“Frequentavo il primo anno del Liceo ed ero al seminario di Molfetta, eravamo in 300 durante la messa della notte di Natale, feci la Comunione e tornai a posto ma mi resi conto di ascoltare come una voce che mi diceva ‘non ti lascerò mai’, era il Signore che mi parlava e a quella voce ho affidato la mia vita”. Oggi, 29 giugno, Don Franco Semeraro festeggia il suo 50esimo anniversario sacerdotale, qualche capello bianco in più sulla testa, ma poco è cambiato nel suo vigore, nella sua fede e nel suo amore verso il Signore da quel mercoledì del 1966 quando l’Arcivescovo di Taranto Guglielmo Motolese lo ordinò sacerdote nella Chiesa Madre della Madonna della neve di Crispiano.

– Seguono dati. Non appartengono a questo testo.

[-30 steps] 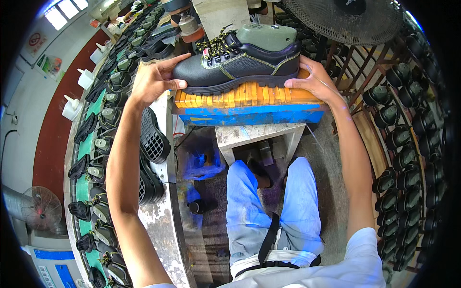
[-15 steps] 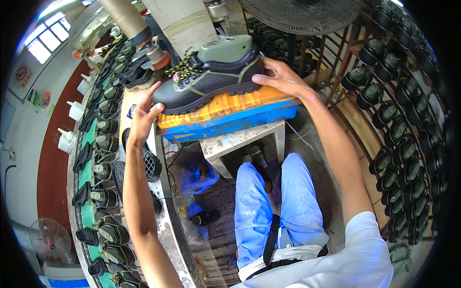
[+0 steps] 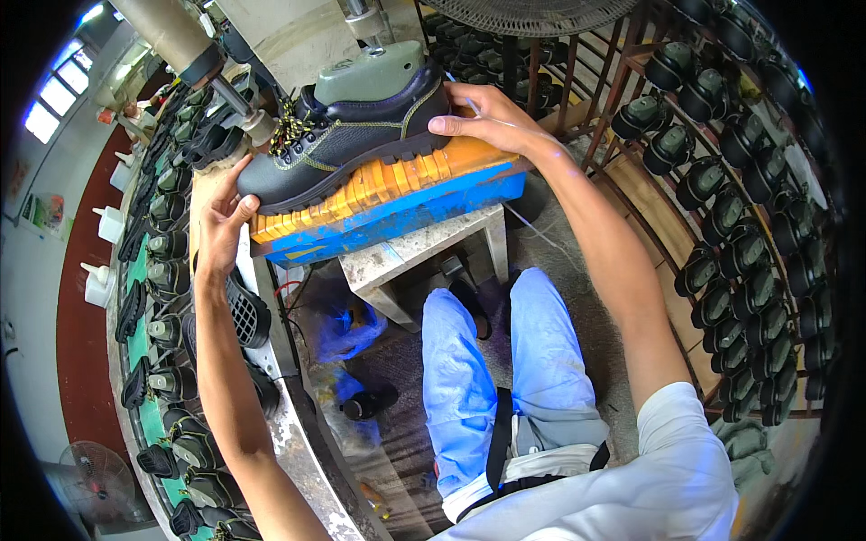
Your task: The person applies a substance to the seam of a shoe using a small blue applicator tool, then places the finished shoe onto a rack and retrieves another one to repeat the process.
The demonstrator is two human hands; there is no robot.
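Observation:
A dark grey lace-up work shoe [image 3: 347, 135] with a green last inside lies on the orange ridged pad [image 3: 379, 185] of a press, above a blue base [image 3: 406, 212]. My left hand [image 3: 221, 221] holds the toe end of the shoe at the left. My right hand [image 3: 483, 117] grips the heel end at the right. Metal press arms [image 3: 239, 99] come down on the shoe from above.
A curved conveyor [image 3: 158, 298] with several dark shoes runs along the left. Racks of shoes on lasts [image 3: 749, 225] fill the right. A concrete stand [image 3: 424, 257] carries the press. A black sole mould [image 3: 244, 311] sits beside my left forearm. My legs [image 3: 505, 379] are below.
The view has tilted and shifted left. The shoe now sits slanted under the press arms, and both hands stay on its ends.

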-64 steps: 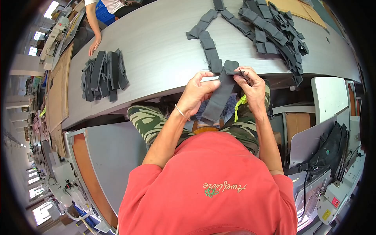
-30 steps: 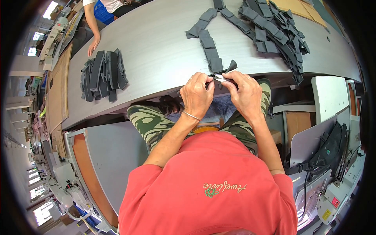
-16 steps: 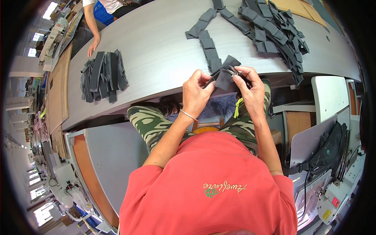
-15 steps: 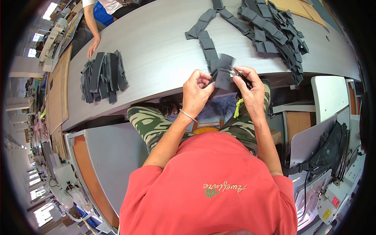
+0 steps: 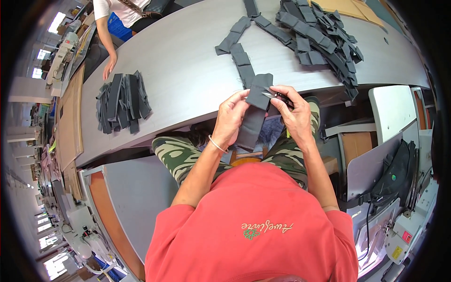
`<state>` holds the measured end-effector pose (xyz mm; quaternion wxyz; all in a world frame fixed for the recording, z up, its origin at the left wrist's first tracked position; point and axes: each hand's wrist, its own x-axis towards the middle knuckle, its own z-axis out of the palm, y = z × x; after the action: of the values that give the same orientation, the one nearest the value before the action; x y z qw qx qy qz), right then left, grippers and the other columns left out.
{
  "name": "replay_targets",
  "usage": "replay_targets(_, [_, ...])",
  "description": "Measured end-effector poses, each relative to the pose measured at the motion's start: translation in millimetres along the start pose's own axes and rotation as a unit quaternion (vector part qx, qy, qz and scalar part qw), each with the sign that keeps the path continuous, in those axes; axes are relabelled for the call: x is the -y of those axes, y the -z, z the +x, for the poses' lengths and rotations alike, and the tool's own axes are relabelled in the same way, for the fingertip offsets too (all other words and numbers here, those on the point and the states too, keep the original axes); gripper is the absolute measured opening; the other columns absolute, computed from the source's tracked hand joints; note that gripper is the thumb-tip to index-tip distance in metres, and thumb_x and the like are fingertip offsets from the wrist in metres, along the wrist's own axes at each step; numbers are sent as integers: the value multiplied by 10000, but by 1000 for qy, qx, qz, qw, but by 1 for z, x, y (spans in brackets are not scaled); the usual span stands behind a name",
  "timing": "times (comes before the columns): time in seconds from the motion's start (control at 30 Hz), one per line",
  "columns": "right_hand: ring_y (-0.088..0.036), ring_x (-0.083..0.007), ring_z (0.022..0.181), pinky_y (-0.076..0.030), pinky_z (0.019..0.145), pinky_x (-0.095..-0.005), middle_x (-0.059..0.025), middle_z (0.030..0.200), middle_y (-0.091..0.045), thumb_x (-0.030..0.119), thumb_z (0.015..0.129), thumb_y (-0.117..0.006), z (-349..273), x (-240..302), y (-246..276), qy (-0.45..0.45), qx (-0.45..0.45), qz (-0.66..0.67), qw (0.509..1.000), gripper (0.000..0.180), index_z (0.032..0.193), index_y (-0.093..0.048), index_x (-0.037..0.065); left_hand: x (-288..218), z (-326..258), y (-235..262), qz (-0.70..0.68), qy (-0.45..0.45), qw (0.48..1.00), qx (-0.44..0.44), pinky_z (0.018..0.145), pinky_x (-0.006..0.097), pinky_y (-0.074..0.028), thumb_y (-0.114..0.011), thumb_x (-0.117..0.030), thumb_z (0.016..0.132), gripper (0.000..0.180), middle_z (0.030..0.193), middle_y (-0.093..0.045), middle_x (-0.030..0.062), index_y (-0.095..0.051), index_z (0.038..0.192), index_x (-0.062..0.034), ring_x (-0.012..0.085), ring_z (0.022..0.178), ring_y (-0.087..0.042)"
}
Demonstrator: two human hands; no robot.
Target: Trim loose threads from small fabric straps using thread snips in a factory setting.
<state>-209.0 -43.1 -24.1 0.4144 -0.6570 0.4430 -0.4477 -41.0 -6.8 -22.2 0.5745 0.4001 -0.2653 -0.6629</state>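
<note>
Clamps dark grey fabric strip (image 5: pixel 255 113) by its left edge in left hand (image 5: pixel 228 117); extends it above and below the grip. Clasps black-handled snips (image 5: pixel 280 97) in right hand (image 5: pixel 297 115), just right of that grip, pointing metal tips at the strip's right side. On table (image 5: pixel 188 70) beyond the grip: chain of joined dark pieces (image 5: pixel 243 61). Well left: bundle of loose strips (image 5: pixel 123 101). Beyond, rightward: dark heap (image 5: pixel 315 38).
</note>
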Motion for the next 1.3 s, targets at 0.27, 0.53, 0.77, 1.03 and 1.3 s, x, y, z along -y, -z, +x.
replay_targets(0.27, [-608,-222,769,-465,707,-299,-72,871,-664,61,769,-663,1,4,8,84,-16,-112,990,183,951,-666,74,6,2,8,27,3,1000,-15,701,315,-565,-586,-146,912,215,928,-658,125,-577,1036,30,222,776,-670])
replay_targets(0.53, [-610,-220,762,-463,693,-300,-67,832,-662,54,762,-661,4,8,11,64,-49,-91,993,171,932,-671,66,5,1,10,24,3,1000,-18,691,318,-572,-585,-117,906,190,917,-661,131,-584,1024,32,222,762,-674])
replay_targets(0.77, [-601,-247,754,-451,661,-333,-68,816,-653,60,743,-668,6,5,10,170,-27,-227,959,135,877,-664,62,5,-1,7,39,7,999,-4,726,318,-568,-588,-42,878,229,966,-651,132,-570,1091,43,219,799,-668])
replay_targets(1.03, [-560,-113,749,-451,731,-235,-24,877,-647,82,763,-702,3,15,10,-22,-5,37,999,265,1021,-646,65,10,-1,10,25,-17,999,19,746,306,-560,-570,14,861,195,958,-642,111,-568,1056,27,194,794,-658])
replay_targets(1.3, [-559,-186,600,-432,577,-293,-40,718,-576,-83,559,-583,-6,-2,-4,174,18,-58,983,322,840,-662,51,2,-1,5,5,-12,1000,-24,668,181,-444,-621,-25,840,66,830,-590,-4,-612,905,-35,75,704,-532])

Con il vescovo martinese un rapporto filiale e paterno, oltre che di amicizia, di cui Don Franco conserva memoria anche attraverso le lettere dei tempi del seminario. E a chi gli chiede di conoscere l’ingrediente segreto dell’elisir della sua giovinezza, afferma “mi fido ciecamente di Dio e delle persone che ho conosciuto nelle comunità che lui stesso mi ha affidato nel tempo”.
Un sacerdozio vissuto non soltanto nelle sagrestie, fatto di presenza costante nella comunità civile, nella vita politica cittadina e facendosi promotore di quella dottrina sociale che gli è costata anche qualche insofferenza tra coloro che di tanto in tanto lo accusano di eccesso di ingerenza.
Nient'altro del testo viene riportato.